Nicht nur um die Deutung von Tradition und wahrem Judentum ging es am Wochenende beim „Kennenlernen“ in der Synagoge. Das Trio Eleanora Malkina (Klavier), Aviva Piniane (Gesang) und Vera Halandia (Geige) traten mit klassischer und jiddischer Musik auf die Bühne und der Enkel der Vorsitzenden Kischner, Perry Kischner, zeigte großes Talent, als er am Klavier eine musikalische Zusammenfassung von Prokofjews „Peter und der Wolf“ anstimmte.

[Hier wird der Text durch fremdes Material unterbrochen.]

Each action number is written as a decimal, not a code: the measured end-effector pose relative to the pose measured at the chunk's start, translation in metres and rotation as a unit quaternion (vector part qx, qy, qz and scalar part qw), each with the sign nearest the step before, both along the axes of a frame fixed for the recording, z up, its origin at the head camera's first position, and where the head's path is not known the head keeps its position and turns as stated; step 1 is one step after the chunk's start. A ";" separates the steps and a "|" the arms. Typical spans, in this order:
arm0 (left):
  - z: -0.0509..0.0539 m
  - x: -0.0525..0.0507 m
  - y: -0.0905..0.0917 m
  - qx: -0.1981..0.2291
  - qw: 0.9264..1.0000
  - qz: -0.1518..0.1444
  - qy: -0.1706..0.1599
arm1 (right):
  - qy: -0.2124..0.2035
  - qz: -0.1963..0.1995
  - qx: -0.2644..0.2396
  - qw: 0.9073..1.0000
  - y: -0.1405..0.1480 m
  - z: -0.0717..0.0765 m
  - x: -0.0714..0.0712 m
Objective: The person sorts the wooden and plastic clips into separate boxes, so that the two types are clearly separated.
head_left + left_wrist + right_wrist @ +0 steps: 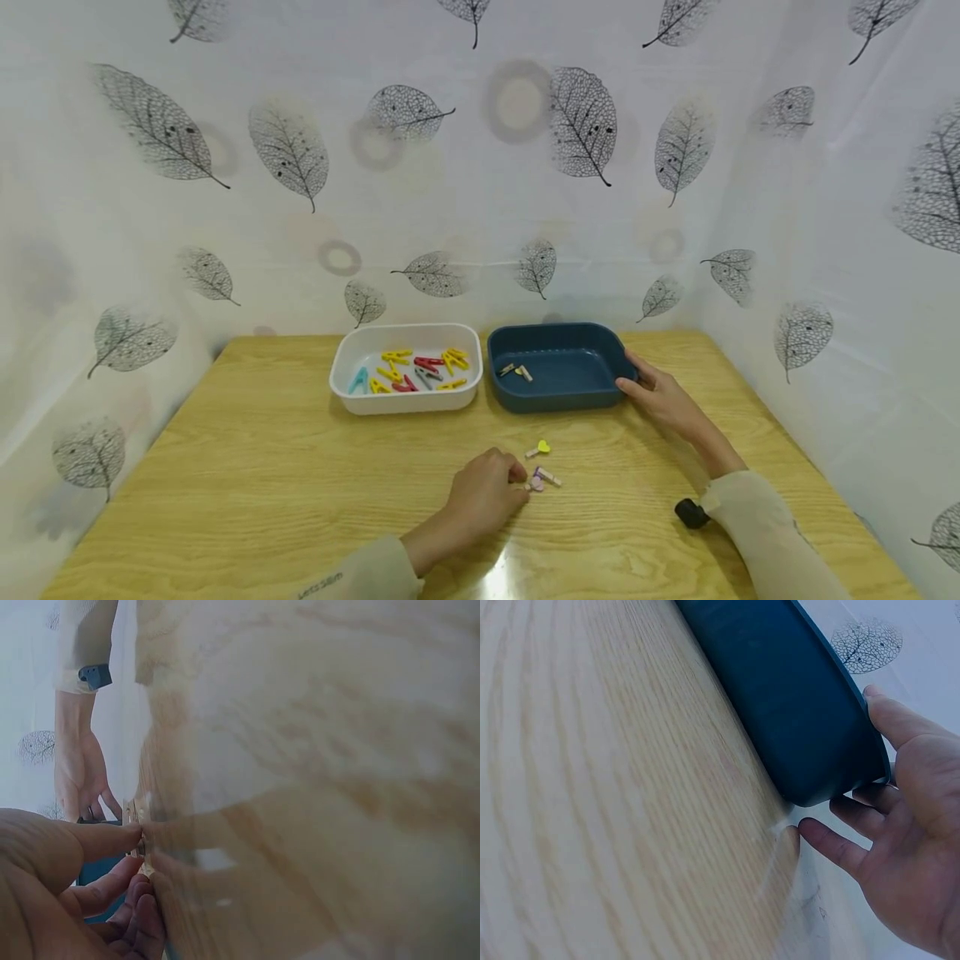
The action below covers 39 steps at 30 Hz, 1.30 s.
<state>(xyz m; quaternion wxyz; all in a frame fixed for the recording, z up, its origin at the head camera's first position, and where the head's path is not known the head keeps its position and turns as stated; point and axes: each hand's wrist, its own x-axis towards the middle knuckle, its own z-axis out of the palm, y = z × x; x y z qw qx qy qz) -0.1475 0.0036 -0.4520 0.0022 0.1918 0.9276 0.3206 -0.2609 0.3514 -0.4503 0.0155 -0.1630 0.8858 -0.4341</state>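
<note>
My left hand (pixel 486 493) is low over the table, thumb and forefinger pinching a small wooden clothespin (pixel 135 844) at the tabletop. Beside those fingertips lies a wooden clothespin with a purple decoration (pixel 549 477). Slightly farther back is another small clothespin, topped by a yellow heart (pixel 543 447). My right hand (pixel 663 406) grips the right end of a dark blue bin (pixel 558 402). In the right wrist view its thumb is at the rim and the other fingers lie against the outer wall. Within the bin, small wooden clothespins (pixel 525 373) lie at the left.
A white bin (pixel 408 405) stands left of the blue one, holding several yellow, red, grey and light blue plastic clothespins (pixel 427 363). Both stand on the wooden table (pixel 285 475) near its back edge. A leaf-patterned curtain (pixel 450 208) surrounds the table's back and sides.
</note>
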 end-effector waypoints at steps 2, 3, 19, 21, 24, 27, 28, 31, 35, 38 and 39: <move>0.000 0.000 0.000 0.004 1.000 -0.001 0.008 | 0.002 -0.001 0.002 1.000 0.000 0.000 0.000; 0.000 0.001 0.000 0.005 1.000 -0.001 0.011 | 0.002 -0.002 0.002 1.000 0.000 0.000 0.000; 0.000 -0.005 -0.004 0.051 0.998 -0.021 -0.038 | 0.006 -0.003 0.006 1.000 0.002 -0.002 -0.002; 0.001 -0.006 -0.005 0.063 0.996 -0.024 -0.053 | 0.005 -0.003 0.006 1.000 0.001 -0.001 -0.002; 0.003 -0.006 -0.007 0.079 0.994 -0.029 -0.070 | 0.004 -0.004 0.005 1.000 0.001 -0.001 -0.001; 0.005 -0.006 -0.009 0.089 0.993 -0.030 -0.076 | 0.003 -0.006 0.005 1.000 0.002 -0.001 -0.001; 0.006 -0.006 -0.010 0.092 0.992 -0.031 -0.075 | 0.003 -0.007 0.005 1.000 0.002 -0.001 -0.001; 0.007 -0.005 -0.013 0.098 0.992 -0.028 -0.070 | 0.002 -0.008 0.006 1.000 0.002 -0.002 -0.001; 0.007 -0.006 -0.018 0.105 0.992 -0.019 -0.070 | 0.000 -0.008 0.005 1.000 0.002 -0.002 -0.001; 0.009 -0.008 -0.022 0.113 0.990 -0.011 -0.083 | -0.001 -0.009 0.003 1.000 0.001 -0.001 -0.001; 0.010 -0.008 -0.023 0.117 0.989 -0.011 -0.088 | 0.000 -0.008 0.004 1.000 0.001 -0.001 0.000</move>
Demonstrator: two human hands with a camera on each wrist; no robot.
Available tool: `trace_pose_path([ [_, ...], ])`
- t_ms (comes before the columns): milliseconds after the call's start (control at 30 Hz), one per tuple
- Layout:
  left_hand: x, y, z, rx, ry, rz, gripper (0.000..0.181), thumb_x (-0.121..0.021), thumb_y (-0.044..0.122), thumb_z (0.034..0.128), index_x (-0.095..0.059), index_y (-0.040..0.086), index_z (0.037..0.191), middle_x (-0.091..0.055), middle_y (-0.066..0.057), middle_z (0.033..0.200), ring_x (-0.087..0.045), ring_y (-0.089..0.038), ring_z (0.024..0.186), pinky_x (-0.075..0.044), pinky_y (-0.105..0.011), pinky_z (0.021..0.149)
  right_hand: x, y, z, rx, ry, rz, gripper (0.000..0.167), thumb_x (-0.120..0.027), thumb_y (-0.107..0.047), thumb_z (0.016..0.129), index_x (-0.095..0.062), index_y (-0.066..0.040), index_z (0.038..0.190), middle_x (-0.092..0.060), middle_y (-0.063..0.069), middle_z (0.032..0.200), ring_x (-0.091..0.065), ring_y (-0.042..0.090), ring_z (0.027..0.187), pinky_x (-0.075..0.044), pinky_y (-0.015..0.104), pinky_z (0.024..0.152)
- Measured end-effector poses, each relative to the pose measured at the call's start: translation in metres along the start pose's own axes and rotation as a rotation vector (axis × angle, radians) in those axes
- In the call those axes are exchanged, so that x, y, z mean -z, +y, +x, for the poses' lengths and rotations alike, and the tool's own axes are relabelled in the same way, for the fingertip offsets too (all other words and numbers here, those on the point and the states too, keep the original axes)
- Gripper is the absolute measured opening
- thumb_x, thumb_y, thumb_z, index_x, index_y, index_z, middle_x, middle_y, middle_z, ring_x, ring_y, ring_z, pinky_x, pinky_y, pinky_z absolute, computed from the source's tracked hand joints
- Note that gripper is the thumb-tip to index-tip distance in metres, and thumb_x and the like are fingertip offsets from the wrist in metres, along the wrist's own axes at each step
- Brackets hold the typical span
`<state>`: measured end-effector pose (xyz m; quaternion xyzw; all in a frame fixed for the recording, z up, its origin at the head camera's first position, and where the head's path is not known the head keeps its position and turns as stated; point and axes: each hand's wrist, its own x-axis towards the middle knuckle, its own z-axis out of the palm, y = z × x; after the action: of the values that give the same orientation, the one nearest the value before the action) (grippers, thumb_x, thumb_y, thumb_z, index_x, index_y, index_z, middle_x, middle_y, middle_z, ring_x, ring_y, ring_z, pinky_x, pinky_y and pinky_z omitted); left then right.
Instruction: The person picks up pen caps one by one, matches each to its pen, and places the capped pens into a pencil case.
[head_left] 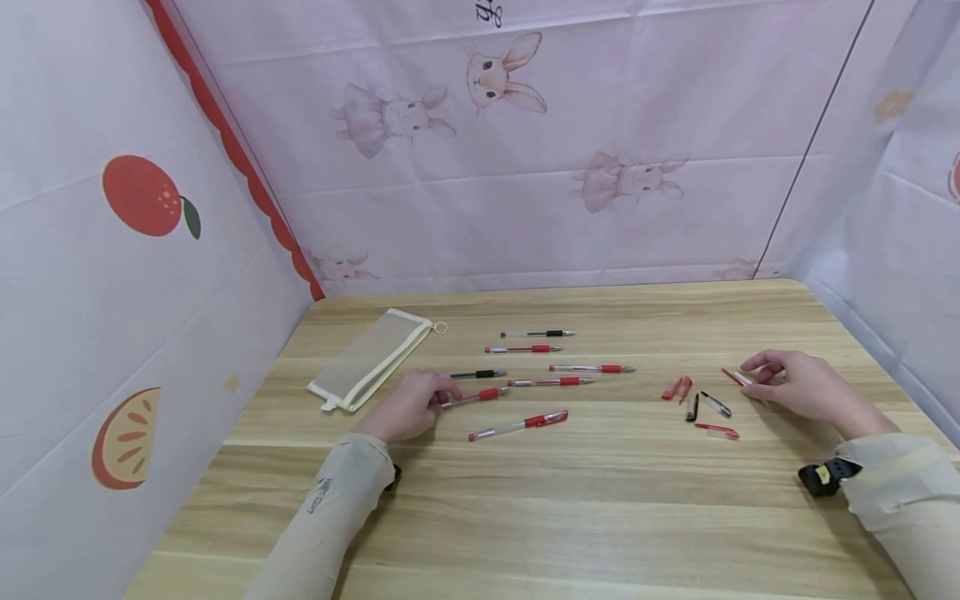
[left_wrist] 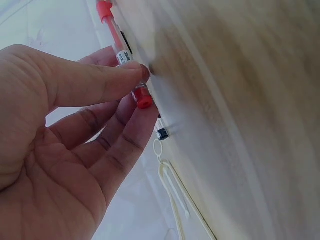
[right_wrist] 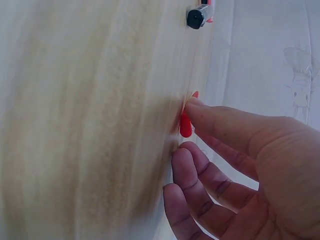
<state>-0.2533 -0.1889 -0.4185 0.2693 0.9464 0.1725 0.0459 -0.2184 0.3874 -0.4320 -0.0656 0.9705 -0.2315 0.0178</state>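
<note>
My left hand (head_left: 411, 404) pinches the rear end of a red gel pen (head_left: 480, 396) between thumb and fingers, low over the wooden table. In the left wrist view this pen (left_wrist: 120, 42) shows a clear barrel, a red end plug and a red grip. A black gel pen (head_left: 480, 374) lies just beyond it. Over on the right, my right hand (head_left: 802, 387) pinches a slim red pen cap (right_wrist: 186, 125) at the tabletop, its other fingers loosely bent. Left of that hand lie red caps (head_left: 677, 388), a black cap (head_left: 692, 407), a clear-and-black cap (head_left: 716, 404) and another red cap (head_left: 717, 432).
Between the hands lie more pens: a black one (head_left: 537, 333), red ones (head_left: 523, 349) (head_left: 592, 368) (head_left: 551, 382), and a nearer red pen (head_left: 517, 426). A flat mesh zip pouch (head_left: 367, 354) sits at the left. Printed cloth (head_left: 480, 225) walls the table's back and sides.
</note>
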Motion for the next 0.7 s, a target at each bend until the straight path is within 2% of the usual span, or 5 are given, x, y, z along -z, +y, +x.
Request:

Nach Musik und Vortrag lud Anna Kischner die Gäste zu einem kleinen Rundgang durch die Neue Synagoge ein sowie im Anschluss daran zu „typisch jüdischem Essen“. Am Abend stand dann die Buchvorstellung über Worms als „Jerusalem am Rhein“ mit Karl-Erich Grözinger auf dem Programm. Weitere Termine, auch in der Weisenauer Synagoge oder im Stadtarchiv, stehen während der Kulturtage bis Ende November in Mainz auf dem Programm, unter anderem eine Gedenkfeier in der Neuen Synagoge zum 80. Jahrestag der Pogromnacht und der Zerstörung der Hauptsynagoge in der Hindenburgstraße.